**RECORDS PROVIDED**.

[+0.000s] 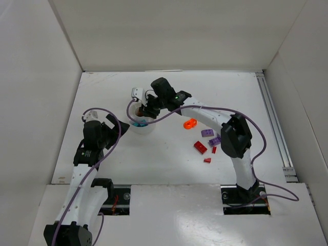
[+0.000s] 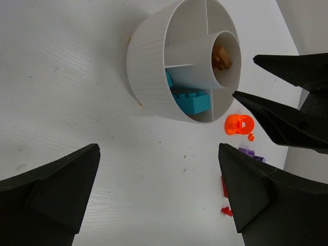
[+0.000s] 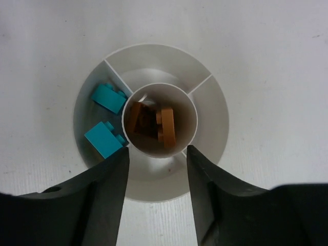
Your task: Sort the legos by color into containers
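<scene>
The right pincer [image 3: 157,154] hangs straight above the white dish [image 3: 159,61], its jaws apart with nothing between them. Directly beneath the gap sits the dish's round central hub, where brown bricks [image 3: 151,123] lie. Just to one side of that pincer's tips, in one wedge compartment, lie two teal bricks [image 3: 105,138]; the other wedges in view are bare.

The left pincer [image 2: 158,151] is low over the white surface [image 2: 66,61], jaws spread wide and holding nothing. The dish [image 2: 148,66] stands just ahead of it, not touching it, with the teal bricks [image 2: 190,100] showing in the wedge nearest it.

Beyond the dish from the left pincer, and well apart from the right pincer on its right side, the loose pieces lie on the surface: an orange ring [image 1: 190,123], two purple bricks [image 1: 207,132] and some red bricks [image 1: 200,147] near the right arm's forearm
</scene>
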Controlling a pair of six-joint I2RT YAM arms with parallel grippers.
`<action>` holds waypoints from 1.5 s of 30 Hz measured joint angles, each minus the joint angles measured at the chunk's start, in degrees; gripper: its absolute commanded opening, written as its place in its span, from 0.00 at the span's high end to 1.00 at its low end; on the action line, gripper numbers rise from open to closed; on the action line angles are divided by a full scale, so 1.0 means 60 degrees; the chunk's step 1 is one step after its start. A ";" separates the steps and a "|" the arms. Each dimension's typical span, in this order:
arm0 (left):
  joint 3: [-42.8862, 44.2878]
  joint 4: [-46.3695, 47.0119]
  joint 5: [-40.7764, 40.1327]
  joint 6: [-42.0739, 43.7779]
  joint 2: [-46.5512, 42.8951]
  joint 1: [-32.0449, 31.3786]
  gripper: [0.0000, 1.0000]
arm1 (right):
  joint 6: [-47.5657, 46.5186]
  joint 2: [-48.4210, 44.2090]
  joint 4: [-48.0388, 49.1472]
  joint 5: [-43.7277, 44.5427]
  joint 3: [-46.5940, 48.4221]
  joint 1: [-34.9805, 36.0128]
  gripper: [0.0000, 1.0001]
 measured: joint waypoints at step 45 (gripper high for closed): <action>0.9708 0.1712 -0.1053 0.6153 1.2550 -0.7031 0.06 | 0.0182 -1.0386 -0.1268 0.1311 -0.8225 -0.7828 0.01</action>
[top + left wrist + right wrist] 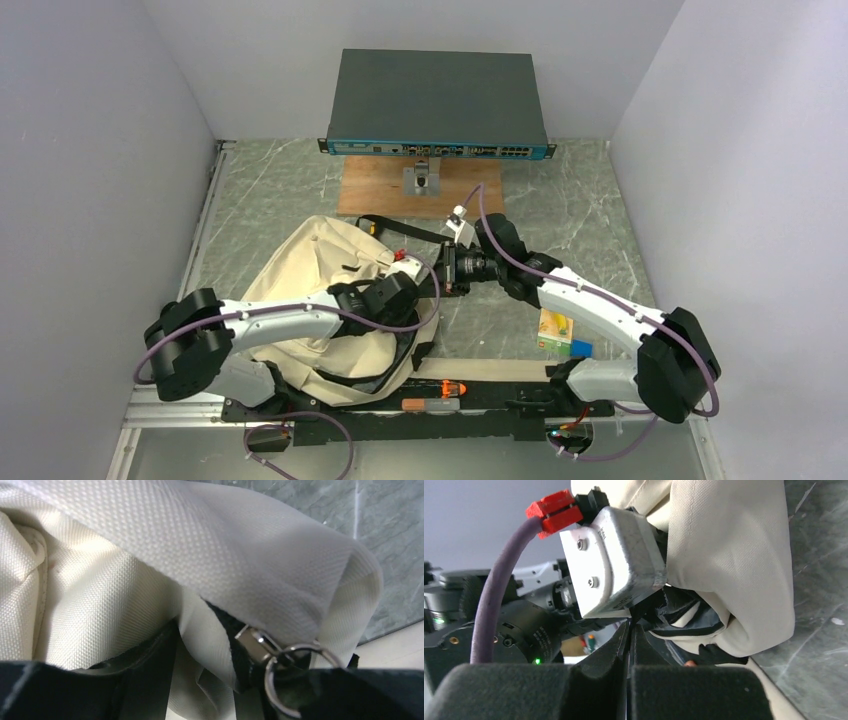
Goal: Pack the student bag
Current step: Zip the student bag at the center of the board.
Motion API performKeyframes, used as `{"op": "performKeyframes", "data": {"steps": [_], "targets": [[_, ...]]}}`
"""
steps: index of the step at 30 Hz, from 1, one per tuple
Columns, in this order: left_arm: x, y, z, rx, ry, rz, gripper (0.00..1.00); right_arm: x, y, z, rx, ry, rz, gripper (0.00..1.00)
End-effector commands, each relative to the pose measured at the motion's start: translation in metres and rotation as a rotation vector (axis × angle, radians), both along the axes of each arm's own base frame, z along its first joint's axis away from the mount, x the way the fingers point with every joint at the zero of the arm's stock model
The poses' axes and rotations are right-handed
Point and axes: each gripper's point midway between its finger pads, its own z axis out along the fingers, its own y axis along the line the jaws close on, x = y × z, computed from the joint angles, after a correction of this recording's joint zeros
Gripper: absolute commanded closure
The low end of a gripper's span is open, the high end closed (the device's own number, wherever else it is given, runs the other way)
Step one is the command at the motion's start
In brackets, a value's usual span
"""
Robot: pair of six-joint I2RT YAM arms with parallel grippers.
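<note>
I am straddling the zipper pull (255, 642) of the student bag (320, 265) with my spread left pincer (410, 290), my right pincer (629, 630) pressed together at its right edge.

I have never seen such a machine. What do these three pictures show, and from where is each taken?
Two robot arms stand at the table's near edge. The wide picture looks down from above: a beige student bag lies on the table, a grey network device on a wooden board behind it, a small coloured box at right. The other two come from wrist cameras. The left hand holds its fingers apart near the bag's metal ring; whether it grips is unclear. The right hand is shut at the bag's black trim.
</note>
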Motion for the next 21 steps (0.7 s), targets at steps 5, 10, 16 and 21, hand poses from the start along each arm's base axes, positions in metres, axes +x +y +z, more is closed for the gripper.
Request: {"op": "performKeyframes", "data": {"steps": [5,10,16,21], "targets": [[-0.002,-0.011,0.022,-0.288,-0.031,-0.019,0.41,-0.014,0.0,0.049,0.163,0.019,0.032,1.0],[-0.023,-0.005,0.064,-0.465,-0.04,-0.046,0.09,-0.002,-0.005,0.03,0.058,-0.075,0.021,1.0],[-0.03,-0.001,0.121,-0.603,-0.069,-0.041,0.0,-0.005,-0.007,0.023,-0.007,-0.137,0.094,1.0],[-0.008,0.011,0.154,-0.662,-0.068,0.077,0.04,-0.012,-0.008,0.017,-0.014,-0.165,0.139,1.0]]}}
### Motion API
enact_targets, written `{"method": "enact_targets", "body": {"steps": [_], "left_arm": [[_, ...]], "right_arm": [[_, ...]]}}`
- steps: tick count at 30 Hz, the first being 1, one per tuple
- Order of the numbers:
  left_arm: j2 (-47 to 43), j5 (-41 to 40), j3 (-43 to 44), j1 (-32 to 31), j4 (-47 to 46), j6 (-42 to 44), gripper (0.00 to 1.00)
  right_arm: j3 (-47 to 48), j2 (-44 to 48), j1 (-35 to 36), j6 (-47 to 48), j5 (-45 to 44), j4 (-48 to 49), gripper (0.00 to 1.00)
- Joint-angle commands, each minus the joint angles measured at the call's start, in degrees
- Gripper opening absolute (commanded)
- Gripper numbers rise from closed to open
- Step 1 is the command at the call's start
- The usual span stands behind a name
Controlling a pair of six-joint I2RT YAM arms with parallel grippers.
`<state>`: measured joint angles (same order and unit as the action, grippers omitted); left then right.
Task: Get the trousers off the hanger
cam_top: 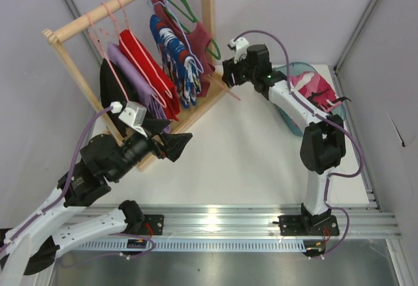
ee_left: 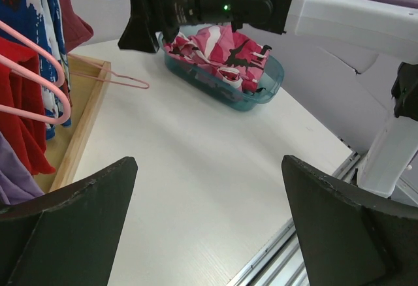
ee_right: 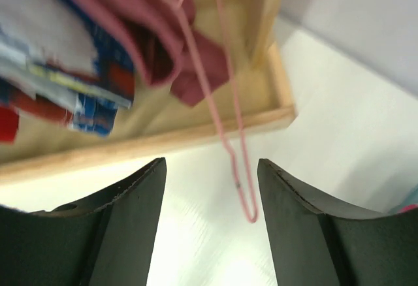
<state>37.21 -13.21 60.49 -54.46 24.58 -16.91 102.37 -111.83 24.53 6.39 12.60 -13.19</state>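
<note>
The pink patterned trousers (cam_top: 315,87) lie bunched in a teal basket (cam_top: 288,113) at the right, free of any hanger; they also show in the left wrist view (ee_left: 221,49). A bare pale-pink hanger (cam_top: 228,91) lies on the rack's base with its end poking onto the table (ee_left: 124,82). My right gripper (cam_top: 230,74) is open and empty just above that end; the wire loop (ee_right: 238,185) shows between its fingers (ee_right: 212,165), untouched. My left gripper (cam_top: 180,143) is open and empty over the table, near the rack's front (ee_left: 209,162).
A wooden rack (cam_top: 65,31) stands at the back left with a red garment (cam_top: 147,64), a blue-white-red one (cam_top: 176,54), a lilac one (cam_top: 134,82), a dark red one (cam_top: 198,38) and a green hanger (cam_top: 189,12). The basket (ee_left: 261,96) sits by the right arm.
</note>
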Motion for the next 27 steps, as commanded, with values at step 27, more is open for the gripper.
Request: {"method": "enact_targets", "body": {"steps": [27], "left_arm": [[1.90, -2.17, 1.74, 0.40, 0.12, -0.58, 1.00]], "right_arm": [[-0.24, -15.17, -0.28, 9.96, -3.01, 3.00, 0.52]]}}
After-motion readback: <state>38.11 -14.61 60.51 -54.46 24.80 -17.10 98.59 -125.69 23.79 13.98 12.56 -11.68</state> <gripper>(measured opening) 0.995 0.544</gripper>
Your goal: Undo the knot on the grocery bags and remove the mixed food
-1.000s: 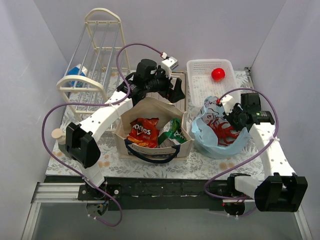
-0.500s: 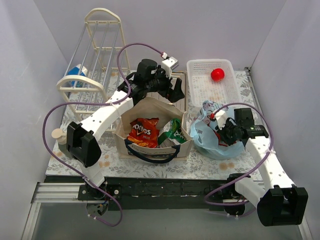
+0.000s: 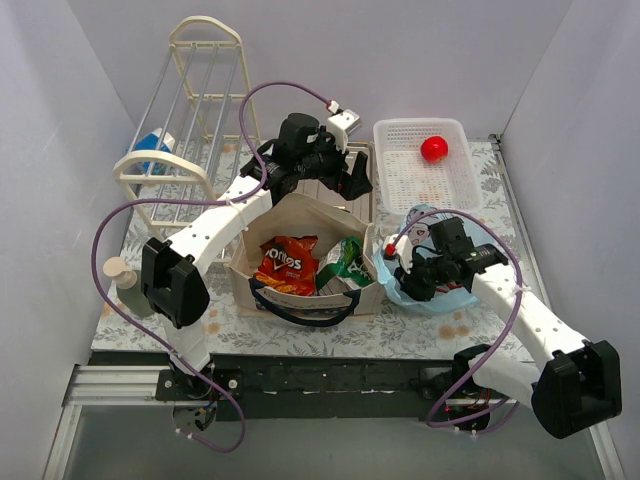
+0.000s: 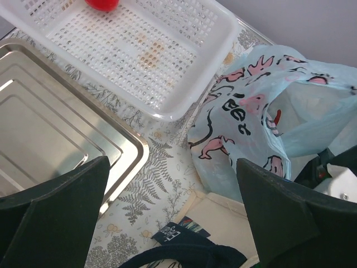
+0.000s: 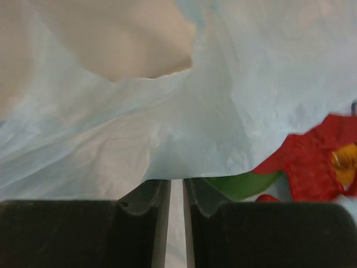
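The beige tote [image 3: 300,214] with navy handles stands open at the middle. It holds the orange-red Doritos bag [image 3: 285,264] and the green snack bag [image 3: 346,262]. My left gripper [image 3: 350,180] hovers open over the tote's far rim [image 4: 234,218], with nothing between its jaws [image 4: 173,167]. The light-blue plastic bag [image 3: 452,300] lies right of the tote and also shows in the left wrist view [image 4: 251,111]. My right gripper [image 3: 400,276] is shut on a fold of its film [image 5: 251,84]. The red lobster [image 5: 312,162] and the green fruit [image 5: 240,184] show inside. The red apple [image 3: 434,149] lies in the white basket.
The white slotted basket [image 3: 400,180] stands at the back right. A steel tray [image 4: 44,128] lies left of it. A cream wire rack [image 3: 195,110] with a blue-and-white carton [image 3: 150,145] stands at the back left. A small beige cup [image 3: 117,270] sits at the left edge.
My right gripper has moved left and nearer, towards the tote, dragging the blue bag's film so the bag has bunched up. The left gripper has hardly moved.
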Tool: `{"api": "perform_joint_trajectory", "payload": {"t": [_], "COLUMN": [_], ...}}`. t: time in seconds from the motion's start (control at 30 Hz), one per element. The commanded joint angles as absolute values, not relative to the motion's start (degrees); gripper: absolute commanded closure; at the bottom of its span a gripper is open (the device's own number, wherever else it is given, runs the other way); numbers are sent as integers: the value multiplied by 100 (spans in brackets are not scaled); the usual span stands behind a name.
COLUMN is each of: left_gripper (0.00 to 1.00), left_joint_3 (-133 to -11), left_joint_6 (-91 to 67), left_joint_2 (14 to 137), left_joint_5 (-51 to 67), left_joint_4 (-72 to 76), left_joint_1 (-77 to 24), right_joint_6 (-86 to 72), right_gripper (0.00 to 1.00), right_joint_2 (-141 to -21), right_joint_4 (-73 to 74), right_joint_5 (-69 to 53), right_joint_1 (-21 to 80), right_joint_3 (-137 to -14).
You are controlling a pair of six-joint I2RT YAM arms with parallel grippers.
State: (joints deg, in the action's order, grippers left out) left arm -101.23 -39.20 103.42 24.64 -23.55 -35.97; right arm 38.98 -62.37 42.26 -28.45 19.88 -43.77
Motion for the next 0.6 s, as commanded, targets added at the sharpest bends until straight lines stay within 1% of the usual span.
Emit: {"api": "perform_joint_trajectory", "payload": {"t": [0.0,0.07,0.2,0.33,0.43,0.53,0.57], "left_gripper": [2,2,2,2,2,2,2], "left_joint_3": [-10292,-10248,-10178,-10108,-10125,-10143,-10125], "left_joint_6": [-3780,-3735,-3691,-3700,-3709,-3700,-3683], "left_joint_2": [10239,10196,10143,10134,10160,10134,10134], "left_joint_5": [2409,2391,2338,2373,2400,2364,2347], "left_joint_4": [-2426,-2443,-2461,-2478,-2505,-2531,-2540], "left_joint_1": [-3621,-3621,-3621,-3621,-3621,-3621,-3621], "right_joint_6": [3893,3903,4025,4052,4017,3981,4034], "right_gripper": [75,70,69,64,57,46,39], "right_joint_2": [-6126,-6135,-6021,-5906,-6029,-6266,-6319], "right_joint_4": [4131,4000,3709,3490,3182,3067,3076], "right_joint_5": [-3051,-2649,-1803,-1583,-1345,-1283,-1370], "right_joint_1": [2197,2188,2180,2145,2153,2136,2127], "right_joint_3": [-4387,-4333,-4289,-4500,-4570,-4527,-4387]}}
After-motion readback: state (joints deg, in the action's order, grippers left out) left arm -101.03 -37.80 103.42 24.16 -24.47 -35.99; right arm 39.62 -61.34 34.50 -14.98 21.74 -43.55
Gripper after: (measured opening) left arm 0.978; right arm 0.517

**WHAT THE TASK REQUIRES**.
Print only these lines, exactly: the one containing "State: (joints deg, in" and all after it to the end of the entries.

**PROBLEM SOLUTION**.
State: (joints deg, in the action's order, grippers left out) left arm -101.23 -39.20 103.42 24.64 -23.55 -35.97; right arm 38.98 -62.37 42.26 -28.45 19.88 -43.77
Motion for the next 0.6 s, as commanded, targets added at the sharpest bends until straight lines stay within 1% of the usual span.
Emit: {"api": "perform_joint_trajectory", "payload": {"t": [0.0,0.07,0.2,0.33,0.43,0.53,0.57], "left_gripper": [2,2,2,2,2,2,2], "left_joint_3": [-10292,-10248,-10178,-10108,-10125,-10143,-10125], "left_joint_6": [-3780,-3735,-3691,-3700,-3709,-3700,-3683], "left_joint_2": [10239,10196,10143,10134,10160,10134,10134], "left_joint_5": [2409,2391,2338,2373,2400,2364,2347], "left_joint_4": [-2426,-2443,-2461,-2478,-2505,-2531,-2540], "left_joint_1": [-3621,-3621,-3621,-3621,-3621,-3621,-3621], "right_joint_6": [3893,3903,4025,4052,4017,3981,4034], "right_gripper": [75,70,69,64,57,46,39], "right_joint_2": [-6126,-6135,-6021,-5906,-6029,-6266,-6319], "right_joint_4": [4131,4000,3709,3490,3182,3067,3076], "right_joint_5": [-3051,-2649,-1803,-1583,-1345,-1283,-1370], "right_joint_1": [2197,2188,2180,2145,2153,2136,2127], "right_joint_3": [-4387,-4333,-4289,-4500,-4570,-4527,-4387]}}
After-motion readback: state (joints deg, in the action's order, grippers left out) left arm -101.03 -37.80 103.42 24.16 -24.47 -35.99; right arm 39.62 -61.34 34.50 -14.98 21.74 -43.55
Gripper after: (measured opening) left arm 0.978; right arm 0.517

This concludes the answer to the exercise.